### Brief
Extract the first line through the line containing "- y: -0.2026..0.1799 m" from the listing below, exactly as written.

### Supplied records

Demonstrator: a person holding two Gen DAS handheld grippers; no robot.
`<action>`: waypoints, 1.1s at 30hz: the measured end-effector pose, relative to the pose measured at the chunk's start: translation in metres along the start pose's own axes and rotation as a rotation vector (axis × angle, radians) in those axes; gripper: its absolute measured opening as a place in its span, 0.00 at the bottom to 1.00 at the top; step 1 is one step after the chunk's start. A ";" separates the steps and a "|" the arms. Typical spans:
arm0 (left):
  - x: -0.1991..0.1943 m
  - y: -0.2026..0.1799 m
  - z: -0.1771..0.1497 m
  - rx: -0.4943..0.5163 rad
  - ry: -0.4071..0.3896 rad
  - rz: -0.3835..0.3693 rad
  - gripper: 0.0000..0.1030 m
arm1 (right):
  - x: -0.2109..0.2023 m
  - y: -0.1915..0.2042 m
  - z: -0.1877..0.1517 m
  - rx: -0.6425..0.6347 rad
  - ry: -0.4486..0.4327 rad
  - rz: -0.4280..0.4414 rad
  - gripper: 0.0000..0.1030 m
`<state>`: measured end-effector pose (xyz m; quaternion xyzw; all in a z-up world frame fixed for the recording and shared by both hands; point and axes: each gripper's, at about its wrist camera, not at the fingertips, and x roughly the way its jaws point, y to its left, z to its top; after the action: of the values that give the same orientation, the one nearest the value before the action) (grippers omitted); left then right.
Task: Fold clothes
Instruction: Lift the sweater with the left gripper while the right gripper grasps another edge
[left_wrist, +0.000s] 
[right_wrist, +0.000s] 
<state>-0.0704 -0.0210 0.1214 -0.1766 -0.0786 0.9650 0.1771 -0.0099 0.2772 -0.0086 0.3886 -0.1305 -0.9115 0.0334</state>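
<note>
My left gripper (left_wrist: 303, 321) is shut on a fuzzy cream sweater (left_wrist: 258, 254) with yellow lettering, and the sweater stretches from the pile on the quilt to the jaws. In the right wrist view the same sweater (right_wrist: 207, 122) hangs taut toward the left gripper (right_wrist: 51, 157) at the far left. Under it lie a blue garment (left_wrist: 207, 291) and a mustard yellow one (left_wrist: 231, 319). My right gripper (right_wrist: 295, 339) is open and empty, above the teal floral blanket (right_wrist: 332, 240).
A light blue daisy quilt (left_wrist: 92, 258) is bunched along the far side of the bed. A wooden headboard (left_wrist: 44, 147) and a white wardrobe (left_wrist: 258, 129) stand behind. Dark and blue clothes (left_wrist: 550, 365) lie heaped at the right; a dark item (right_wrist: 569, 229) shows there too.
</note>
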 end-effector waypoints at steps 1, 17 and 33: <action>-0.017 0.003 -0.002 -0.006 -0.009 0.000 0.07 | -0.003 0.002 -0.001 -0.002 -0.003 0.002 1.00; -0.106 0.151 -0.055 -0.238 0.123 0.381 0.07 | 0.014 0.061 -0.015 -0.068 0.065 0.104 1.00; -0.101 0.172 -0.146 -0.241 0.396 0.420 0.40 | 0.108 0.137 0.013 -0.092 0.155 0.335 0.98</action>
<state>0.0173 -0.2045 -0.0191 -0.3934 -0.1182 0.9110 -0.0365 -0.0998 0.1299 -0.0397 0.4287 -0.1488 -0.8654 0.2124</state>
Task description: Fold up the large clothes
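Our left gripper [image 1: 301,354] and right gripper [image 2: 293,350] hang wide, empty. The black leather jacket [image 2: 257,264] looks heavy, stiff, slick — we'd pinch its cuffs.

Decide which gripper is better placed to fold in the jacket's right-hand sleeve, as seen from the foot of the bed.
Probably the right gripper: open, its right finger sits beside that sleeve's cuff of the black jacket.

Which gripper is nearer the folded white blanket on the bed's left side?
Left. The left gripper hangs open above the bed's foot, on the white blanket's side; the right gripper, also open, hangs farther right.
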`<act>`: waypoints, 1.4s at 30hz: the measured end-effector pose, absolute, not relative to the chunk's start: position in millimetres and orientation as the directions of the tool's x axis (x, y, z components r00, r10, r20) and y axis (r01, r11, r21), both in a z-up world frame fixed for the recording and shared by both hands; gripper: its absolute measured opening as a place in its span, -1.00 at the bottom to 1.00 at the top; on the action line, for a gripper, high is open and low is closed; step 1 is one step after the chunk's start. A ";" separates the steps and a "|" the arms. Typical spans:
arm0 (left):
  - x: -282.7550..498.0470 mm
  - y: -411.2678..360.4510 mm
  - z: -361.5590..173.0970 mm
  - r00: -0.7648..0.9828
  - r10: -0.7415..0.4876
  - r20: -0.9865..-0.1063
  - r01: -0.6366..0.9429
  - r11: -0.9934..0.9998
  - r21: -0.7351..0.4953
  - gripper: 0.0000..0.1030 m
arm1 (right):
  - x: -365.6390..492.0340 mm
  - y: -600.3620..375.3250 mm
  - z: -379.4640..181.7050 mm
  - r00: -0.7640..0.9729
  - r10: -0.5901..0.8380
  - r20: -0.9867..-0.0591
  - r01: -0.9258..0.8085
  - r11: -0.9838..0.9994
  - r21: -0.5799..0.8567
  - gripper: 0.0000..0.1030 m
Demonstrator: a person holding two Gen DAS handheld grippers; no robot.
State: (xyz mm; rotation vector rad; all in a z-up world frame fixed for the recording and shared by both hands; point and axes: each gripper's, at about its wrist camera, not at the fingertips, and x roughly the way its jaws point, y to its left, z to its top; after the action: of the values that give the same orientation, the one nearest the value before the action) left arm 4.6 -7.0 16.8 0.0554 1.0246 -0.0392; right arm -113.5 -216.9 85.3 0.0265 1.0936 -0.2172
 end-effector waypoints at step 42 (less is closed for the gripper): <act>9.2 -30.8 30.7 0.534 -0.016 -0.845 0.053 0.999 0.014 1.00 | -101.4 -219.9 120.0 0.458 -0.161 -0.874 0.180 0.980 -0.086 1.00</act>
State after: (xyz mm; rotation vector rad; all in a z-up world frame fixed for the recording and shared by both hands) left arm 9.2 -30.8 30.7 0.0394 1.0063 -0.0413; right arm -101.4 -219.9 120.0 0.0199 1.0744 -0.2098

### Written reply
Demonstrator: a person holding two Gen DAS handheld grippers; no robot.
`<action>`: waypoints, 1.1s at 30hz: the measured end-effector pose, relative to the pose measured at the chunk's start: translation in metres along the start pose's own axes and rotation as a rotation vector (axis × angle, radians) in those axes; gripper: its absolute measured opening as a place in its span, 0.00 at the bottom to 1.00 at the top; step 1 is one step after the chunk's start. A ";" separates the steps and a "|" the arms. Typical spans:
arm0 (left):
  - x: -0.1991..0.1943 m
  - y: -0.2026..0.1799 m

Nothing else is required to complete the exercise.